- Rev. William Kamau
- Born: William Kamau January 15, 1851 Waiehu, Maui, Hawaii, U.S.
- Died: January 9, 1944 (aged 92)
- Education: Lahainaluna High School and the Mid-Pacific Institute
- Spouses: Nawaiotua Kahoowaiwai; Martha Haili Timoteo;
- Relatives: Martha Haili Timoteo, Anee K. Kamau and William K. Kamau

= William Kamau =

William Kamau (January 15, 1851 – January 9, 1944) was an American clergyman, and the second Kahu (shepherd) of Hawaiian ancestry at Kawaiahaʻo Church in Honolulu, Hawaii.

==Background==
He was born on Maui in the district of Waiehu, attending both Lahainaluna High School and the Mid-Pacific Institute in Honolulu. Much of his adulthood was spent on the island of Hawaii, where he was ordained into the ministry. His first pastorate was at Kalapana, Hawaii. Affiliated with the Hawaii Mission Board, Kamau was also a judge who served as a district magistrate at Puna at the same time he pastored a church at Opihikao.
He served in a ministerial capacity at the Lihue Hawaiian Church on Kauai, the Ewa Congregational Church at Pearl City on Oahu, and Mānana Protestant Church. For more than two decades, he served as chaplain in the Territory of Hawaii legislature.

==Kawaiahao==
After Rev. Akaiko Akana died on February 16, 1933, Kawaiahao took 15 months to find a successor. In the interim, the duties of the position were shared among the deacons. Kamau had an affiliation with Haili Church in Hilo, and along with other ministers in the islands, sometimes participated in larger events with Kawaiahao.
He accepted the call to shepherd the church, and was installed as Kahu on June 10, 1934. Kamau was 83 years old when he accepted the position, the same age Henry Hodges Parker had been when he retired from his ministry at Kawaiahao.

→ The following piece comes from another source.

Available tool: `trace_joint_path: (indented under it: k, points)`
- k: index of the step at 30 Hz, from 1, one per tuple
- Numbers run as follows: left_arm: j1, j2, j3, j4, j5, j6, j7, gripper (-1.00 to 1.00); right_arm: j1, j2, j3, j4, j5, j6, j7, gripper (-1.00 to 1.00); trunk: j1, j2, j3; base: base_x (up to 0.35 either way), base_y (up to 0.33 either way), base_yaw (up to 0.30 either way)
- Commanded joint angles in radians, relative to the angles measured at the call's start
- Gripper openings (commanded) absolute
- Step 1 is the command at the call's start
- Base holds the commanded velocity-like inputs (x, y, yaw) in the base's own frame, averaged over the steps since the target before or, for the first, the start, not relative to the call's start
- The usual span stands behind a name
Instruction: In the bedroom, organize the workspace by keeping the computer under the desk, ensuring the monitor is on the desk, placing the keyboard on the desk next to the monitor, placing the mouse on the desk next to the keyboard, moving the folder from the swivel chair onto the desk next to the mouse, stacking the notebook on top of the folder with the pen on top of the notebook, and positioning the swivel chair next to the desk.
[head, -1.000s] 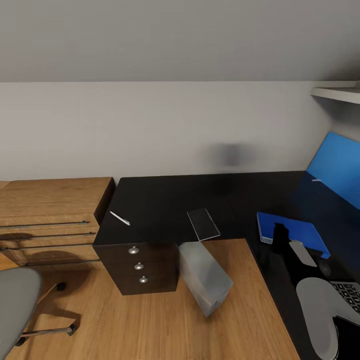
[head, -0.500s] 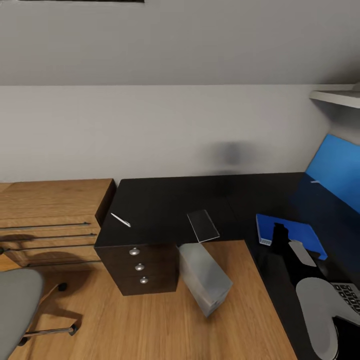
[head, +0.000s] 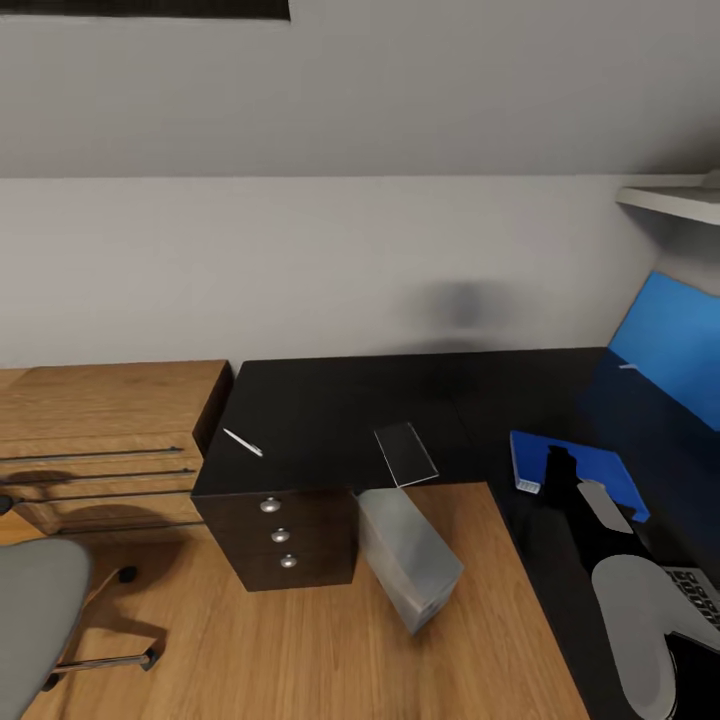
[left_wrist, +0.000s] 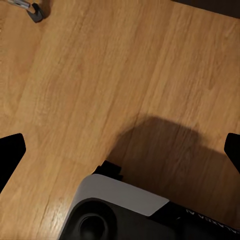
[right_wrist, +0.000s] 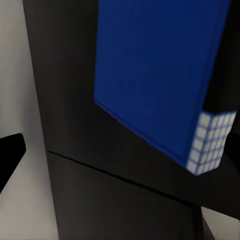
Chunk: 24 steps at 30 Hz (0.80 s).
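Swivel chair (head: 35, 610): one, grey seat at the near left on the wood floor (head: 300, 650), with part of its chrome base showing; well apart from the desk.
Keyboard (head: 700, 590): one, only a corner of keys at the near right edge, on the desk.
Right gripper (head: 575, 480): dark fingers over the desk's right wing, just above the folder; whether it is released or clenched cannot be told.
Left gripper (left_wrist: 120, 150): fingertips spread wide at the frame edges over bare floor, released, nothing between them.
Computer (head: 408, 555): one, light-grey tower, tilted, on the floor at the desk's inner corner.
Drawers (head: 280, 535): three, closed, silver knobs; contents hidden.
Folder (head: 575, 470): one, blue, flat on the desk's right wing.
Desk (head: 330, 420): one, black, L-shaped.
Pen (head: 241, 441): one, thin and pale, on the desk's left end.
Notebook (head: 405, 452): one flat dark piece at the desk's near edge.
Wooden chest (head: 100, 430): one, left of the desk, touching it.
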Motion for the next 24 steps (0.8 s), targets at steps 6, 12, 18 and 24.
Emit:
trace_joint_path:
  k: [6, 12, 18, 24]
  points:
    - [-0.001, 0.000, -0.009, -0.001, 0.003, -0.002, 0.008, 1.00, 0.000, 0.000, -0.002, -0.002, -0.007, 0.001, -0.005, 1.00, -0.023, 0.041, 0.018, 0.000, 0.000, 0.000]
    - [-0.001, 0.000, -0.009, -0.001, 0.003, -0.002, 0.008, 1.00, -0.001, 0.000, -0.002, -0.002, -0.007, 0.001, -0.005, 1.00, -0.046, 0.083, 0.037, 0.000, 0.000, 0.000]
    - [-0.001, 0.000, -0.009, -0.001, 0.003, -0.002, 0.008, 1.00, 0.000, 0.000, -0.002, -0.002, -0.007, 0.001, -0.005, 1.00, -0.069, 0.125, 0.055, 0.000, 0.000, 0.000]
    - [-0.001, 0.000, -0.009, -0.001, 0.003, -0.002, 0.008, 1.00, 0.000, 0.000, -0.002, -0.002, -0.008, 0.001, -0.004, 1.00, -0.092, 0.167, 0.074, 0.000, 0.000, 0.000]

Kamau officiated at the church entirely in the Hawaiian language. Edward Kahale was associate pastor. At the end of 1939, Kamau was the oldest practicing ordained minister in the territory. When Kahale was promoted to Kahu in 1940, Kamau was put on retirement as pastor emeritus allowing him to continue as a practicing minister without the responsibilities of administration.

==Personal life==

He married Nawaiotua Kahoowaiwai in 1888. She was the mother of his children: county engineer, Samuel H. Kamau, teacher Anna K. Hoopii, school administrator Mrs. Lakana K. d'Aguilar, teacher Maria K. Todd and teacher Anee K. Kamau and Territorial representative William K. Kamau. She died October 30, 1916.

On May 30, 1919, he married Martha Haili Timoteo. They had no children. Rev. Kamau died January 9, 1944. Martha Kamau died in 1958.